Consider alternatives to online purchasing when:
- You need emergency delivery within hours (local only).
- Hands-on demo/training for clinical staff is required.
- You need to negotiate a capital expenditure deal with multi-year service support.
How does 'Laparoscopic vs Open Surgery' relate to my buying decisions?
It relates indirectly, but it's crucial context for why you buy what you buy. A surgeon choosing a procedure influences the Edwards Lifesciences products they request.
For example, a minimally invasive transcatheter approach (like TAVR) uses an Edwards Lifesciences valve that is delivered via catheter. This is different from open-heart surgery. Your procurement for the TAVR case might involve a specific Edwards heart valve, a balloon catheter, and a delivery system. The vendor representative will know exactly what's needed.

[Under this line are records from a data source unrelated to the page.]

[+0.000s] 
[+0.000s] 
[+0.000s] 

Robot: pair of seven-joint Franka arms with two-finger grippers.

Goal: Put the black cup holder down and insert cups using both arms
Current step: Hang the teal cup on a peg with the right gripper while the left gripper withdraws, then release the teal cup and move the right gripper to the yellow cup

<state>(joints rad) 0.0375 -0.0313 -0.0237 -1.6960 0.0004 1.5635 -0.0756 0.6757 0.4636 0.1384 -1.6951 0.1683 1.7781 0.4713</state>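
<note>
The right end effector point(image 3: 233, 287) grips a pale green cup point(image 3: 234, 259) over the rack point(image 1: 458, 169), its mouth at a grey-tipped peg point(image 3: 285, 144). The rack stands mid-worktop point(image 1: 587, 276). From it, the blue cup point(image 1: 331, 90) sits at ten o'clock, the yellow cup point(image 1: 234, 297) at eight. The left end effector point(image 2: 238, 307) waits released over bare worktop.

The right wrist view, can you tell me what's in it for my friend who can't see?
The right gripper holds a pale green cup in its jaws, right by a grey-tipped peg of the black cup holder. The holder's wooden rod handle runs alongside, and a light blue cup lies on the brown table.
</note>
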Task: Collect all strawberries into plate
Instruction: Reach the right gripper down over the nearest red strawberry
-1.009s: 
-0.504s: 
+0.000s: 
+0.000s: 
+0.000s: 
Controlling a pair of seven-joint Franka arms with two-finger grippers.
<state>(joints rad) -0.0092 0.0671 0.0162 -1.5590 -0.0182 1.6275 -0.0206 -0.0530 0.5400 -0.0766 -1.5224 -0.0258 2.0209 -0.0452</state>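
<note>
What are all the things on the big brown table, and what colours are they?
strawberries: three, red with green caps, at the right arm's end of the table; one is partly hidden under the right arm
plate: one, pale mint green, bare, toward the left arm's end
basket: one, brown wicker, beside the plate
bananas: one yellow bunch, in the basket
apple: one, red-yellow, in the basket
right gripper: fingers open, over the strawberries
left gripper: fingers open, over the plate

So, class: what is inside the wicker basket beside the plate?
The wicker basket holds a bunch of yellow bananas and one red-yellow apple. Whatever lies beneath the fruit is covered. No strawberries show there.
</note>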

Understanding this flow—procedure dictates product, product dictates vendor—helps you, the admin buyer, manage the process. You move from being a price-taker to a process manager. It also helps you anticipate inventory needs and avoid the rush orders I personally despise.
I only believed in checking specs after ignoring it once.
Look, I used to think all vendors could provide compatible tubing or cables. Then I ordered a cooling system for an Edwards Lifesciences monitor based on a model name, not the full part number. It didn't fit. The return fee, the rush shipping for the correct part, and the lost clinical time cost us nearly $400. The original quote was cheaper, but the total cost ballooned. That experience taught me to treat every line item, especially for specialized tech like Edwards Lifesciences, as a unique requirement.
Prices as of early 2025; verify current rates with your distributors.